◆ Prompt: Where the material below has a line containing "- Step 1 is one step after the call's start", start repeating exactly, and keep going through the line containing "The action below", with no other lines.

# # # # #

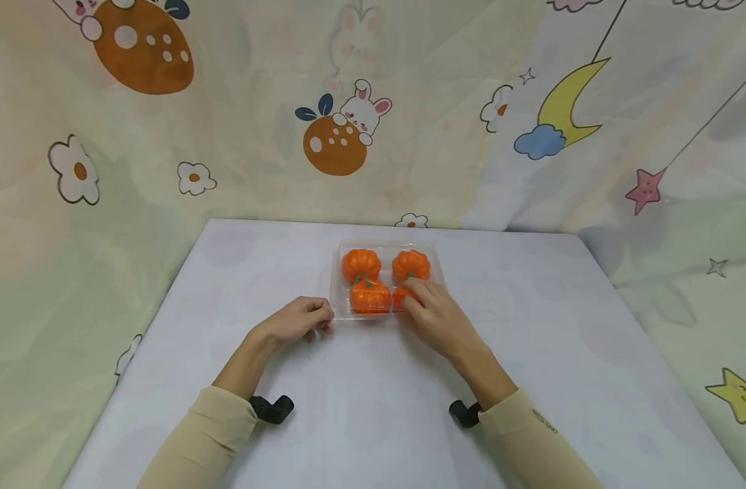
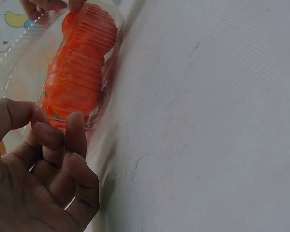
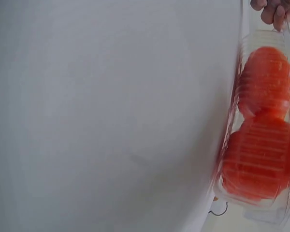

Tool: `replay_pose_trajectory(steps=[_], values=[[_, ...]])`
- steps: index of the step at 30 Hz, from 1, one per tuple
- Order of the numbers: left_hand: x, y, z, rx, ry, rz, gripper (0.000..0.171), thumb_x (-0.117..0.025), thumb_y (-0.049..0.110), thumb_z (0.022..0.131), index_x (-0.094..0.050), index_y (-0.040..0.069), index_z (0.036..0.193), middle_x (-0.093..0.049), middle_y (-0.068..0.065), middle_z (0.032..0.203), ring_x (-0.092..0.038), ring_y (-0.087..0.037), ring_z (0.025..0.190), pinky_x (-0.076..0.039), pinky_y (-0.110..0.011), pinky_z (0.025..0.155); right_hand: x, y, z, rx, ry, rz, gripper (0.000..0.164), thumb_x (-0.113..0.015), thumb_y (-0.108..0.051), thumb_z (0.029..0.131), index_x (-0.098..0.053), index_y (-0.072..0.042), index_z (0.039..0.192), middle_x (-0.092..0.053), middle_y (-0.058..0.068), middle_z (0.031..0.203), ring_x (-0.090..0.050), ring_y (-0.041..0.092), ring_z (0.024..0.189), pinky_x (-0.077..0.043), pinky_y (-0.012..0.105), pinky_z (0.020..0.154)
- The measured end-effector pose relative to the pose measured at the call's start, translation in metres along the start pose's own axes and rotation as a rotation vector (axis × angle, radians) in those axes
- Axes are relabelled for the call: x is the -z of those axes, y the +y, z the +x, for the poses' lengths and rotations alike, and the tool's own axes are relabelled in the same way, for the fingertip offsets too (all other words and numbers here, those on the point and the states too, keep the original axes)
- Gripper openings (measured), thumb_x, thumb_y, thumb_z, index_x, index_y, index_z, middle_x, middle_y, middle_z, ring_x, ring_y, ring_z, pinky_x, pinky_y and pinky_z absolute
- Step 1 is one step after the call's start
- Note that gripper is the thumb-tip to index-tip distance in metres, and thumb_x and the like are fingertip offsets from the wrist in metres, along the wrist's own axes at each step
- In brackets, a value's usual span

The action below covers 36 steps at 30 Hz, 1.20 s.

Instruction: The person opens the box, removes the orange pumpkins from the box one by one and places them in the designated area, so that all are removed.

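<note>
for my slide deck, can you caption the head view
Left hand and right hand at a clear plastic box holding four orange pumpkins on a white-covered table.

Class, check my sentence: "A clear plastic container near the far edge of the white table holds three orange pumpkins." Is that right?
The count is wrong: the clear plastic container near the far edge of the white table holds four orange pumpkins, as the head view shows.

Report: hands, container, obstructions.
Left hand holds near-left corner of clear container. Four orange pumpkins inside. Right hand partly hides near-right pumpkin, grip unclear.
</note>
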<state>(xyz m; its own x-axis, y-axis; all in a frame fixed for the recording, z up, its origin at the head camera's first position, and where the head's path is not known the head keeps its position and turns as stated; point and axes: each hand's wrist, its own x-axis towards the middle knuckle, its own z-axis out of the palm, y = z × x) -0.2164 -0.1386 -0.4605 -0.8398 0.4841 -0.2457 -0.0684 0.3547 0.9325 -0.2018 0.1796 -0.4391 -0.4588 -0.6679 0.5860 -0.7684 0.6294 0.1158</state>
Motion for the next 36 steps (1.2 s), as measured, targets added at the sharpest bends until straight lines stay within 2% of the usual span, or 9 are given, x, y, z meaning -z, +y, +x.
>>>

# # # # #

◆ Response to the exercise:
- Step 1 is one step after the call's start
- Note that gripper is the thumb-tip to index-tip distance in metres, and thumb_x and the like are fingertip offsets from the wrist in metres, along the wrist's own axes at each step
- In brackets, a value's usual span

The action below covers 36 steps at 30 Hz, 1.20 s.

At this stage, the exercise is finished.